Today I saw something on twitter about “apps for productivity”. Actually it was a book about apps for productivity—you know, a guide to help you get the most out of your apps that help you get the most out of your workday. It had a really nice retro-chic cover and I’m sure a lovely, intuitive, well-branded website to go with it.
The idea of an app for productivity strikes me as gross and smells like that feeling I used to get sitting in the office with my two computer screens in front of me, my mind churning, clicking about, opening spreadsheets, considering my career, my company’s trajectory, feeling into the internet and the thousands of people online all developing their brand or whatever, getting juiced and drinking coffee and feeling, briefly, like I was really getting something done. I remember, too how I felt at 4pm with an hour or two to go in the office, my body tired and my mind fried and wishing like hell I could go home, knowing that I’d squeezed from my self every last bit of creative juice and I wasn’t going to get a darn thing done for the rest of the day.

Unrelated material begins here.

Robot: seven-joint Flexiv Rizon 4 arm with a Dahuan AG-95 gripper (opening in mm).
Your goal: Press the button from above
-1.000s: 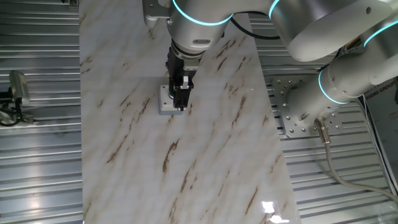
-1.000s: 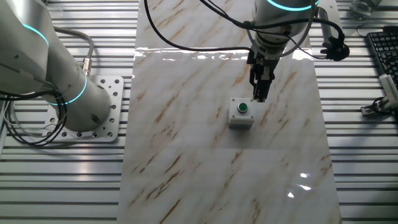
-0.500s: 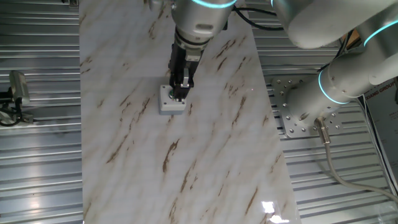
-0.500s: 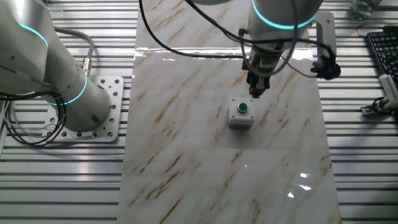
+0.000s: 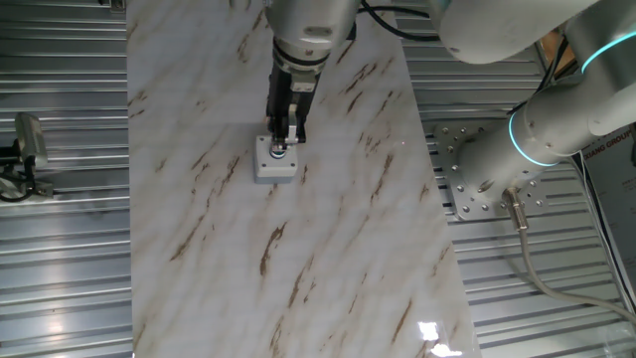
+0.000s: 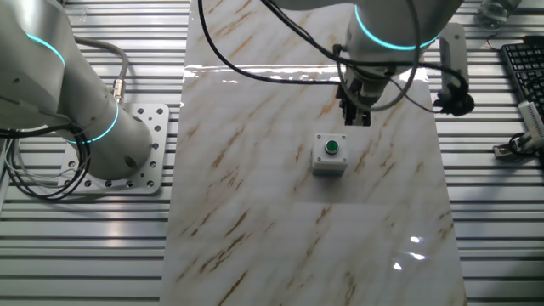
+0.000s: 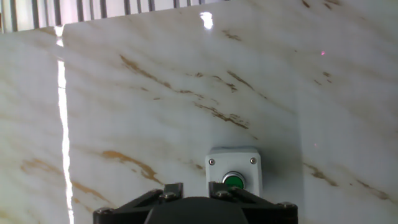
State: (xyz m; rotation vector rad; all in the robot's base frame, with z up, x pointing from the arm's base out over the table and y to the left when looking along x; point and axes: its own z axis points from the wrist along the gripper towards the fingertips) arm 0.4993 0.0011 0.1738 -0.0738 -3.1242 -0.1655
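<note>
The button (image 6: pixel 331 147) is a small round green cap in the top of a light grey square box (image 6: pixel 329 163) on the marble sheet. In one fixed view the box (image 5: pixel 275 167) lies just under my dark fingers. My gripper (image 6: pixel 355 119) hangs above and just behind the box, clear of it. In one fixed view the gripper (image 5: pixel 282 139) overlaps the box's far edge. In the hand view the button (image 7: pixel 232 181) and the box (image 7: pixel 233 168) sit at the bottom centre, just past the black gripper body (image 7: pixel 196 210). No view shows the fingertips clearly.
The marble sheet (image 6: pixel 255 212) covers the ridged metal table. The arm's base (image 6: pixel 85 110) stands on a bolted plate (image 6: pixel 127 166) to the left. A keyboard (image 6: pixel 525 72) lies at the right edge. A small clamp (image 5: pixel 25 149) stands off the sheet.
My gripper has risen from beside the box and shifted slightly, so the box top and button now show more. The box has not moved.
</note>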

Today I sat and listened to a mockingbird and I noticed that the mockingbird was singing to the neighbor’s trees that had throughout the day been harshly cut back by chainsaws even though all their new branches had already begun to bud. The mockingbird was singing to the tree earnestly and with utter dedication, and he wasn’t concerned about keeping track of what he was doing or whether or not he was noticed. He was moving from branch to branch, landing on the sawed-off stubs of the tree and telling the tree that it still was beautiful to him and that everything was going to be OK.